> [Work order]: Each line holding the string "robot" is to be copied from the data.

> [Records for this task]:
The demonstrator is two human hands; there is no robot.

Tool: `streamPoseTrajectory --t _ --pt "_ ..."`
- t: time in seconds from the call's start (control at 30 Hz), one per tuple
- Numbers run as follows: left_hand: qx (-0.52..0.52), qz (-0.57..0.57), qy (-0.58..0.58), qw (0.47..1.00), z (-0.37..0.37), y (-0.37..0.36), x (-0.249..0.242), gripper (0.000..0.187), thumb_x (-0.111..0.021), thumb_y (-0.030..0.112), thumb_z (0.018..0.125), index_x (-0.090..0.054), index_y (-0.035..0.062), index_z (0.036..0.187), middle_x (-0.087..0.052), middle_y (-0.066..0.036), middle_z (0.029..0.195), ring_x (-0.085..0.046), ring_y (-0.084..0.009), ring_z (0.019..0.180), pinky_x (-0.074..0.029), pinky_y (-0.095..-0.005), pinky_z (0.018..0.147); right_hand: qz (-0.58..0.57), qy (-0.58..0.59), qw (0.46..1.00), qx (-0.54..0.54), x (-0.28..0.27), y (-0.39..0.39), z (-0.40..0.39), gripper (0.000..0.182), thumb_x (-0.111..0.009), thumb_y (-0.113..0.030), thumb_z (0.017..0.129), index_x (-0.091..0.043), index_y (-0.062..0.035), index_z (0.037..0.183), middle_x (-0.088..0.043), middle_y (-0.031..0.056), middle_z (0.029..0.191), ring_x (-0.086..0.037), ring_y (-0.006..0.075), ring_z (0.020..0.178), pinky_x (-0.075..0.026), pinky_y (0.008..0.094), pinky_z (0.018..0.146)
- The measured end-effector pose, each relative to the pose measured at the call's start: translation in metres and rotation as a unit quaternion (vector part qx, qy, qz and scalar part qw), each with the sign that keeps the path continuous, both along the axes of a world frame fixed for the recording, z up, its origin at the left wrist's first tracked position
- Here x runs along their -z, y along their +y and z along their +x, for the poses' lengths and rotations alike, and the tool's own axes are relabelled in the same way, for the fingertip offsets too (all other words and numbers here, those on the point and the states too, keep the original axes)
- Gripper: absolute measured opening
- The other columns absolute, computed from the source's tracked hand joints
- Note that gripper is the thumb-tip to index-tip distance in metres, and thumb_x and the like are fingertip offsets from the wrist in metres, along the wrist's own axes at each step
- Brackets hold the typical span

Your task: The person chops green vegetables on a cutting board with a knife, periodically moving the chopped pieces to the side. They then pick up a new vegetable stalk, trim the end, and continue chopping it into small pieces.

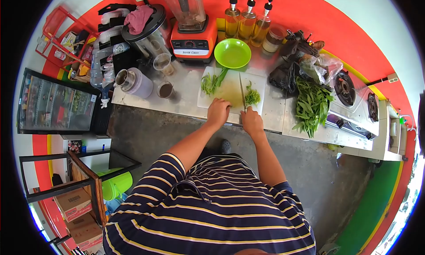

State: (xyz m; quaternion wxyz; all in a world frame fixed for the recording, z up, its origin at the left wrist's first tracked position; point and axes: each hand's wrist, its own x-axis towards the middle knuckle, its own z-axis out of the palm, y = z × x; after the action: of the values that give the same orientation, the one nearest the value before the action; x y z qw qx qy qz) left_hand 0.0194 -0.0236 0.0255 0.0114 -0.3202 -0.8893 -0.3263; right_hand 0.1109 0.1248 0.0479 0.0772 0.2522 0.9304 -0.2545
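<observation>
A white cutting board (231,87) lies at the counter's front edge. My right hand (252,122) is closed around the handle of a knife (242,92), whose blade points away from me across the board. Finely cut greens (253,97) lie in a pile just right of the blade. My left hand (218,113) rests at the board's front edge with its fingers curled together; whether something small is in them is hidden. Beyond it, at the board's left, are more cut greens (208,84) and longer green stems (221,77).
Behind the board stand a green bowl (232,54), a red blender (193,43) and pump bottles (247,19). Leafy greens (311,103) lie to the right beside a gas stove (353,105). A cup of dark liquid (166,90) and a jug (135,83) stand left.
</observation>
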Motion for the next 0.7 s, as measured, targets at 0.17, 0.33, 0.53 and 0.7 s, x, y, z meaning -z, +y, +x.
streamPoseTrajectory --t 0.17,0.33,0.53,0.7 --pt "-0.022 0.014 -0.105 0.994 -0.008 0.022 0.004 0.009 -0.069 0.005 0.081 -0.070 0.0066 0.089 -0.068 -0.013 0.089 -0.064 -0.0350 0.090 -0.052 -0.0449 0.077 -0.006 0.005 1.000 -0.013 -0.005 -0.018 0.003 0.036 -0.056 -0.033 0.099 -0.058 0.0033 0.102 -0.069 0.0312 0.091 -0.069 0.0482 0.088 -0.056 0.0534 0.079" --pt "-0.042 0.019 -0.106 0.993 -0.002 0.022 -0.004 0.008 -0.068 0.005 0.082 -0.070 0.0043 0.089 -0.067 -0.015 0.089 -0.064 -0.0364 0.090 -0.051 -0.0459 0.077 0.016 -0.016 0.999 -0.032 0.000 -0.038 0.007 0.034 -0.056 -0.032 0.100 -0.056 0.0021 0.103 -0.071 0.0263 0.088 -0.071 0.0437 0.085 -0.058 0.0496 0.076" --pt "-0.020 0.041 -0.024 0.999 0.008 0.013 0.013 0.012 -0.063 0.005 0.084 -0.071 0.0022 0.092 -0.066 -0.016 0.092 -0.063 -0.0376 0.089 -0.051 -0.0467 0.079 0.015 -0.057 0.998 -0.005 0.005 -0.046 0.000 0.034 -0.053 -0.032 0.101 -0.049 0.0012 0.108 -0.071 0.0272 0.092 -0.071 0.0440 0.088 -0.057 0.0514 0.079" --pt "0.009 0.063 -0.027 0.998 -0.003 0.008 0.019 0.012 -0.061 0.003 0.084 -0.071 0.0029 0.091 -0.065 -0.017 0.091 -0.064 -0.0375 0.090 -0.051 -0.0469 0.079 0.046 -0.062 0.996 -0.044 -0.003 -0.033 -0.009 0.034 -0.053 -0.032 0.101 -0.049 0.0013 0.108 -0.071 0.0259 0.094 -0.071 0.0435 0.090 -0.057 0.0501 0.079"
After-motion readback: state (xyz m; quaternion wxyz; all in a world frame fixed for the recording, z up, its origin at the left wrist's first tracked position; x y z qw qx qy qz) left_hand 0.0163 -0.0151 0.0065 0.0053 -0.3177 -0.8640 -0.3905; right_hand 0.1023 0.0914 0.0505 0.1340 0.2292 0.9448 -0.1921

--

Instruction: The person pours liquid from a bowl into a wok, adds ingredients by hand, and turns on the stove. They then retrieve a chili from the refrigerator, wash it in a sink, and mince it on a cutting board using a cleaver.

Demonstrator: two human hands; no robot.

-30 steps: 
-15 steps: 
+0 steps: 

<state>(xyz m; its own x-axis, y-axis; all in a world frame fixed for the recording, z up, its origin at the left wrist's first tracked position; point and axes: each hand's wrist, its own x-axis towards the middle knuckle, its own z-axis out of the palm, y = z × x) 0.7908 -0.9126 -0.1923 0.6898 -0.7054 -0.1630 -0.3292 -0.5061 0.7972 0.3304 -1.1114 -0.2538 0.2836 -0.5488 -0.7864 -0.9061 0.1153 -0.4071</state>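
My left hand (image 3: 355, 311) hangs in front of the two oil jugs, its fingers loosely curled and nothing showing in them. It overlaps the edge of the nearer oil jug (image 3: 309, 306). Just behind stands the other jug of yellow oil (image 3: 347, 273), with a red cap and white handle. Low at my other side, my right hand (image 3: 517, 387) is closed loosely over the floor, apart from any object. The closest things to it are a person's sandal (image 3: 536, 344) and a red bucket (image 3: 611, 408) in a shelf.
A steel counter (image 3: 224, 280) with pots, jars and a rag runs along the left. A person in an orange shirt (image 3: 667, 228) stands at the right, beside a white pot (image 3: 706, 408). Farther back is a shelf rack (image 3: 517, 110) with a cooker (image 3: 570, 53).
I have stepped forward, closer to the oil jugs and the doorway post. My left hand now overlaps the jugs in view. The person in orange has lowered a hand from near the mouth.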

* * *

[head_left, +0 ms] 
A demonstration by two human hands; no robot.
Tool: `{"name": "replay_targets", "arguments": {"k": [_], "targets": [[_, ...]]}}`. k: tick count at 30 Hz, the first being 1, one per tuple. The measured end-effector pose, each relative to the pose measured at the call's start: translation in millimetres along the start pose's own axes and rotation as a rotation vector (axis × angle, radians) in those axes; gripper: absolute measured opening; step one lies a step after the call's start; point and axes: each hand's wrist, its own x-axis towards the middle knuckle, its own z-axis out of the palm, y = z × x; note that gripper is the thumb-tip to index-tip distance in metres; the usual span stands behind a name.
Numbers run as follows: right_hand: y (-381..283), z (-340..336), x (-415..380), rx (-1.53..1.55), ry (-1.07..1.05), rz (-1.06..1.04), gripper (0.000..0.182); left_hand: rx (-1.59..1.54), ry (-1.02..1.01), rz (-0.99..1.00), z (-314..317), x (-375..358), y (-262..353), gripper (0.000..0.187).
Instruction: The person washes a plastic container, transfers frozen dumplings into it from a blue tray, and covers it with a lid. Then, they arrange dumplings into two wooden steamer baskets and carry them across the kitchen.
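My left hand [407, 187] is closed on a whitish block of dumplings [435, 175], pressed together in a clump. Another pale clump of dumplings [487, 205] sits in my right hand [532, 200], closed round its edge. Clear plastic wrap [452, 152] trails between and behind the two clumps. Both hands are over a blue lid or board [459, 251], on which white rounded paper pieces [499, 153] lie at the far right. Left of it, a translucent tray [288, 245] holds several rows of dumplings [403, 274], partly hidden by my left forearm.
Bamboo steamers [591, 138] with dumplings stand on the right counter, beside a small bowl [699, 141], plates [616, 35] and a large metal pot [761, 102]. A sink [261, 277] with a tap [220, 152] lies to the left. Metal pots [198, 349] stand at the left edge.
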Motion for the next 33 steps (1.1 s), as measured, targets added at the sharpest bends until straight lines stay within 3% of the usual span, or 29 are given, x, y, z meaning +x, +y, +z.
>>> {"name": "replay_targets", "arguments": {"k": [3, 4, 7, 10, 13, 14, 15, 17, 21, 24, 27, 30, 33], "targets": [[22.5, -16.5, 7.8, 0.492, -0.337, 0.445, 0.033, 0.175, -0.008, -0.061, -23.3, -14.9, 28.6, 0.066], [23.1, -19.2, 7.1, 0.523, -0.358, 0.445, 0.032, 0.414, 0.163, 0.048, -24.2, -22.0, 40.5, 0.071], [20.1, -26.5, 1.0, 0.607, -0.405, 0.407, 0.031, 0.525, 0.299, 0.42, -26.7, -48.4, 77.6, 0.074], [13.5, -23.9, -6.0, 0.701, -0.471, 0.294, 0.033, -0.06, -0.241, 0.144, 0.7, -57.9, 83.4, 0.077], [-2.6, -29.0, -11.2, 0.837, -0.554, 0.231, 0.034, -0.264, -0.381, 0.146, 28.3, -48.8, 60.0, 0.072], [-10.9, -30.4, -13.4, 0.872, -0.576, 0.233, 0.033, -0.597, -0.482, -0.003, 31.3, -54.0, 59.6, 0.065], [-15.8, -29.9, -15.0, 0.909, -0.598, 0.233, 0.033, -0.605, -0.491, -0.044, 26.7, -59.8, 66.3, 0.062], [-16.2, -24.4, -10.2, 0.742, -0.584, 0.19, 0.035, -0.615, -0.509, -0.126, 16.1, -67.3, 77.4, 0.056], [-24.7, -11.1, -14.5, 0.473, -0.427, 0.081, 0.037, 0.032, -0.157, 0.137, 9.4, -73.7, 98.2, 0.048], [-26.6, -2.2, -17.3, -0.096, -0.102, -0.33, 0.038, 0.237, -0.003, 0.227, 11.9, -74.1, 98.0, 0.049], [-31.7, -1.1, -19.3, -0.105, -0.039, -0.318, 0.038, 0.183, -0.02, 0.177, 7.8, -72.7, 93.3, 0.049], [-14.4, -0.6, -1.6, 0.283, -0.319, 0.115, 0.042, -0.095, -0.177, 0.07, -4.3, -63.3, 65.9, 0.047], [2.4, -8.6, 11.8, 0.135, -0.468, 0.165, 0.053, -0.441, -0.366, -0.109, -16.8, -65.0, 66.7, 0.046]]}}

> [Exercise solution]:
The demonstrator is two human hands; there is no robot.
Demonstrator: two human hands; no robot.
A demonstration by two human hands; no robot.

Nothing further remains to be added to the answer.